** Opening INPUT DATA block **

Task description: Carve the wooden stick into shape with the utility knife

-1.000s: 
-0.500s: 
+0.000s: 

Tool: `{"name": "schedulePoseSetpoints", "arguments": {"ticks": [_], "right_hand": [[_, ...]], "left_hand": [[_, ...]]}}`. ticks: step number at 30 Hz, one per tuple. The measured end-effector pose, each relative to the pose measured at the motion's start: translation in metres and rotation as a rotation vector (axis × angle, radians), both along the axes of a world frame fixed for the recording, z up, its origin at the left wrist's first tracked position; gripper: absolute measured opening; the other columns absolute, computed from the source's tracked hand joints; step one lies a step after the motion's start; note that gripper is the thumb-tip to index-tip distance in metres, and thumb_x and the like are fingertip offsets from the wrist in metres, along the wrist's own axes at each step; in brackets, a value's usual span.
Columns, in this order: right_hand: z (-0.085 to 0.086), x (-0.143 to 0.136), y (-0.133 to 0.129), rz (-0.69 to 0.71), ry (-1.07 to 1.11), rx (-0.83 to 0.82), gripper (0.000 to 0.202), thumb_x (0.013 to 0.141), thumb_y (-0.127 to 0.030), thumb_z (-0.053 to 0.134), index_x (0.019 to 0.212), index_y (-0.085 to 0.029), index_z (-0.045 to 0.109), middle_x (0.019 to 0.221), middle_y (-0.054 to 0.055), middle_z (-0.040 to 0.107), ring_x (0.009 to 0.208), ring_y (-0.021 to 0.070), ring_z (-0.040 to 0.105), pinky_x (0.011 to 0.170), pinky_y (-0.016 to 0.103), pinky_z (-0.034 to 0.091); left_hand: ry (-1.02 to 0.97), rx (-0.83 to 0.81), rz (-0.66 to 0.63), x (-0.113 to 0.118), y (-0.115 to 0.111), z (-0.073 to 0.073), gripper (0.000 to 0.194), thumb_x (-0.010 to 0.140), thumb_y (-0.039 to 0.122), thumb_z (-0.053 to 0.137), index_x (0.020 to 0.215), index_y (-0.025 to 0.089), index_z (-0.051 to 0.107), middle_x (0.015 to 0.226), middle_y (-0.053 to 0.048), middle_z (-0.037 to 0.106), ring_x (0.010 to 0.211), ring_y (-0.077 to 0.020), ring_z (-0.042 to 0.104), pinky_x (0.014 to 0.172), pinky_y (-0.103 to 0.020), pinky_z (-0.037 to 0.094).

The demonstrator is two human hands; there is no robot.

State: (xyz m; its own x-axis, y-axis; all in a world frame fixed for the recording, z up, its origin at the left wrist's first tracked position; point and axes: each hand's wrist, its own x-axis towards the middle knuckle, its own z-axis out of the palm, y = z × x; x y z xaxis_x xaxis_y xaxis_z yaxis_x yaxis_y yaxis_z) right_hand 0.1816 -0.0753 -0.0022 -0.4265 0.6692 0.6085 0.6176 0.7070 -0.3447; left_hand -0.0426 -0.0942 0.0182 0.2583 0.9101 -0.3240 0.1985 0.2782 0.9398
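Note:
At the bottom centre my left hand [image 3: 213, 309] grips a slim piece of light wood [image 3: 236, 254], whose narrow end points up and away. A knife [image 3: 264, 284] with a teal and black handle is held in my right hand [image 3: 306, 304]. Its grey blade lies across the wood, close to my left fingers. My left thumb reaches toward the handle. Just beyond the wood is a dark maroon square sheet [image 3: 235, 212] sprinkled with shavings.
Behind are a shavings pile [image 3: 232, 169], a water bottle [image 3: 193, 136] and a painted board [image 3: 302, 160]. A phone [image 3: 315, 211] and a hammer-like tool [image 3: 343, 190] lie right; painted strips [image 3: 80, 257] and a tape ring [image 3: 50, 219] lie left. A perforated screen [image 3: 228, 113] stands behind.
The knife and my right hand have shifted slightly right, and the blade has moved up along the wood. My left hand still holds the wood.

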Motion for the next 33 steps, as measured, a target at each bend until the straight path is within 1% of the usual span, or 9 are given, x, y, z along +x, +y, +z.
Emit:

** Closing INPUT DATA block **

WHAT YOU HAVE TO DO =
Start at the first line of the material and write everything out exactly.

EXERCISE OUTPUT =
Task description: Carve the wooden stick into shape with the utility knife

-1.000s: 
-0.500s: 
+0.000s: 

Tool: `{"name": "schedulePoseSetpoints", "arguments": {"ticks": [_], "right_hand": [[_, ...]], "left_hand": [[_, ...]]}}`. ticks: step number at 30 Hz, one per tuple. The measured end-effector pose, each relative to the pose measured at the motion's start: translation in metres and rotation as a rotation vector (axis × angle, radians), both along the axes of a world frame fixed for the recording, z up, its origin at the left wrist's first tracked position; gripper: absolute measured opening; the other columns absolute, computed from the source's tracked hand joints; step one lies a step after the motion's start; note that gripper is the thumb-tip to index-tip distance in metres, and thumb_x and the like are fingertip offsets from the wrist in metres, along the wrist's own axes at each step; in brackets, a value's usual span.
Columns, in this order: right_hand: z (-0.085 to 0.086), x (-0.143 to 0.136), y (-0.133 to 0.129), rz (-0.69 to 0.71), ry (-1.07 to 1.11), rx (-0.83 to 0.82), gripper (0.000 to 0.202), thumb_x (0.013 to 0.141), thumb_y (-0.127 to 0.030), thumb_z (-0.053 to 0.134), index_x (0.019 to 0.212), index_y (-0.085 to 0.029), index_z (-0.045 to 0.109), middle_x (0.019 to 0.221), middle_y (-0.054 to 0.055), middle_z (-0.040 to 0.107), ring_x (0.009 to 0.208), ring_y (-0.021 to 0.070), ring_z (-0.040 to 0.105), pinky_x (0.011 to 0.170), pinky_y (-0.016 to 0.103), pinky_z (-0.034 to 0.091); left_hand: ry (-1.02 to 0.97), rx (-0.83 to 0.81), rz (-0.66 to 0.63), x (-0.113 to 0.118), y (-0.115 to 0.111), z (-0.073 to 0.073), gripper (0.000 to 0.194), thumb_x (-0.010 to 0.140), thumb_y (-0.039 to 0.122), thumb_z (-0.053 to 0.137), index_x (0.020 to 0.215), index_y (-0.025 to 0.089), index_z (-0.051 to 0.107), middle_x (0.015 to 0.226), middle_y (-0.053 to 0.048), middle_z (-0.037 to 0.106), ring_x (0.010 to 0.211), ring_y (-0.077 to 0.020), ring_z (-0.042 to 0.104), pinky_x (0.014 to 0.172), pinky_y (-0.103 to 0.020), pinky_z (-0.037 to 0.094).

The demonstrator is two human hands; there is no robot.

State: (xyz m; its own x-axis, y-axis; all in a world frame fixed for the recording, z up, its origin at the left wrist's first tracked position; point and axes: each hand's wrist, its own x-axis towards the middle knuckle, its own z-axis out of the palm, y = z × x; x y z xaxis_x xaxis_y xaxis_z yaxis_x yaxis_y yaxis_z) right_hand 0.1816 -0.0753 -0.0022 -0.4265 0.6692 0.6085 0.6176 0.7070 -0.3447; left_hand -0.0426 -0.0942 0.0182 0.2583 0.9101 -0.3240 0.1985 0.2782 0.9398
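Note:
At the bottom centre my left hand [image 3: 213, 309] grips a slim piece of light wood [image 3: 236, 254], whose narrow end points up and away. A knife [image 3: 264, 284] with a teal and black handle is held in my right hand [image 3: 306, 304]. Its grey blade lies across the wood, close to my left fingers. My left thumb reaches toward the handle. Just beyond the wood is a dark maroon square sheet [image 3: 235, 212] sprinkled with shavings.
Behind are a shavings pile [image 3: 232, 169], a water bottle [image 3: 193, 136] and a painted board [image 3: 302, 160]. A phone [image 3: 315, 211] and a hammer-like tool [image 3: 343, 190] lie right; painted strips [image 3: 80, 257] and a tape ring [image 3: 50, 219] lie left. A perforated screen [image 3: 228, 113] stands behind.
The knife and my right hand have shifted slightly right, and the blade has moved up along the wood. My left hand still holds the wood.
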
Motion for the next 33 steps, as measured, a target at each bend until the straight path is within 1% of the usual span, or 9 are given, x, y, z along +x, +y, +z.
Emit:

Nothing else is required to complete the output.